Fethin yeni nesle iyi anlatılması gerektiğini vurgulanarak, hutbede daha sonra şunlar belirtildi:
“Fetih’ten sonra Fatih’in Kostantiniyye’de yaşayan farklı din mensuplarının can ve mallarının emniyette olduğunu, Müslümanlarla beraber inanç ve ibadetlerini adet ve göreneklerini serbestçe yerine getirebileceklerini ilan etmesi, günümüzde insan hakları, din ve vicdan özgürlüğü konusunda herkesin ders alması gereken ve fethin asıl gayesini açıklayan önemli bir olaydır. Fetih, Allah’ın mülkünde Allah’ın adının yüceltilmesi, kalplerin ve ülkelerin Allah’ın rahmetine ve adaletine açılması anlayışıdır.

Tarih ibret almak için vardır. Bir çağın kapanıp yeni bir çağın açılmasına neden olan bu fethin komutanı Sultan Fatih’in başarısının sebepleri iyi anlaşılıp günümüze uyarlanarak, idealimizdeki neslin yetiştirilmesine örnek teşkil etmelidir. İstanbul’un fethinde ve II. Mehmet’in Fatih unvanını almasında Allah’a iman, ihlas, ibadet, cihat ruhu, kardeşlik ruhu, birlik beraberlik, azim, tevekkül ve peygamberi örnek edinmek en önemli etkenlerdir. Milletlerin geleceğe emin adımlarla yürüyebilmeleri tarihe adını yazdırmaları yalnızca atalarının başarılarıyla övünmeleriyle değil atalarının başarılarını ileriye götürmeleriyle mümkündür.
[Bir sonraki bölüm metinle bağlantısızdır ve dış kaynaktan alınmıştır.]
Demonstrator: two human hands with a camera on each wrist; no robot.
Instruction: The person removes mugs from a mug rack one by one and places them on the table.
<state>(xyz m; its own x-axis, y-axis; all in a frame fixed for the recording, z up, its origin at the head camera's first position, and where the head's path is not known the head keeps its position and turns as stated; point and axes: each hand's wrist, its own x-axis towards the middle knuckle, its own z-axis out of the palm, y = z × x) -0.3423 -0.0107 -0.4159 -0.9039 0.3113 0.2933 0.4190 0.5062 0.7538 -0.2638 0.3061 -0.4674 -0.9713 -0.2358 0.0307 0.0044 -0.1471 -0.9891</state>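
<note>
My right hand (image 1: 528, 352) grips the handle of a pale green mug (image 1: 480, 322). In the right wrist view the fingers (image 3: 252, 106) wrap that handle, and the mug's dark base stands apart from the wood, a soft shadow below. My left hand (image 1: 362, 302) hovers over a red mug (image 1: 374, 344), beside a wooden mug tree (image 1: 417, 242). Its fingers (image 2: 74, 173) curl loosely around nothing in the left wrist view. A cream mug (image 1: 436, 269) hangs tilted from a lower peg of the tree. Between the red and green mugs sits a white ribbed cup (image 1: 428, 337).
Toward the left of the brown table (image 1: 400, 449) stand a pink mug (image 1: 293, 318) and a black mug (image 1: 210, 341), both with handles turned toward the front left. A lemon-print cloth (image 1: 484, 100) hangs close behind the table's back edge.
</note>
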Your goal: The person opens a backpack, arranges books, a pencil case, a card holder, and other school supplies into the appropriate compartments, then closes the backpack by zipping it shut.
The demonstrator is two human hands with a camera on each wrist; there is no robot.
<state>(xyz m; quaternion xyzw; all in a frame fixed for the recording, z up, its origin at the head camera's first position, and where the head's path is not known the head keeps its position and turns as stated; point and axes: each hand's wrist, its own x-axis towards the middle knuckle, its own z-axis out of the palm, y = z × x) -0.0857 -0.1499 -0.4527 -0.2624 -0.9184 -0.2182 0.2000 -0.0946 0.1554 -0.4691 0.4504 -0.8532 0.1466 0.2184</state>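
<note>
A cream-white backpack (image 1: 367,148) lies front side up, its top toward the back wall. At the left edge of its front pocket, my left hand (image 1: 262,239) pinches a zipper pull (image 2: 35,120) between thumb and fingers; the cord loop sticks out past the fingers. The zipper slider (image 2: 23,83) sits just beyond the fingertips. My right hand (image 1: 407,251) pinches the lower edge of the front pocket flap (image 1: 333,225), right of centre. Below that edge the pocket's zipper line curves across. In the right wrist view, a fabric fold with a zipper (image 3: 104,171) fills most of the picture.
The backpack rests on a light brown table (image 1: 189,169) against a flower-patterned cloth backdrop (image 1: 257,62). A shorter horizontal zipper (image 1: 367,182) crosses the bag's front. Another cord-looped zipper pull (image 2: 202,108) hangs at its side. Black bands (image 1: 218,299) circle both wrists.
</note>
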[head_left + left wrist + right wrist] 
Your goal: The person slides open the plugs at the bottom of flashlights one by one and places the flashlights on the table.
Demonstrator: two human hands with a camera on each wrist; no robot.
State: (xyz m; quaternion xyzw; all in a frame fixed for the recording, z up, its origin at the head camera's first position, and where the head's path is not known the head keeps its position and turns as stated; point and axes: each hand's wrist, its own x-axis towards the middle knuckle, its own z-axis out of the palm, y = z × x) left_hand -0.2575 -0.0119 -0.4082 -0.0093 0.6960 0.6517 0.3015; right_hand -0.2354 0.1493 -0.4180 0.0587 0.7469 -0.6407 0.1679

Allah’ın dinini Dünya’nın her köşesine ulaştırmak için canlarıyla, mallarıyla, korkmadan, usanmadan cihat eden aziz ceddimizdeki fetih ruhuna bugün bütün dünya ve insanlık daha da muhtaçtır. Geçmişte olduğu gibi bu gün de Fatihler yetiştirebilir, iman ile ilmi yoğurarak zulüm ve adaletsizliğin kapladığı nice kaleler fethedebiliriz.”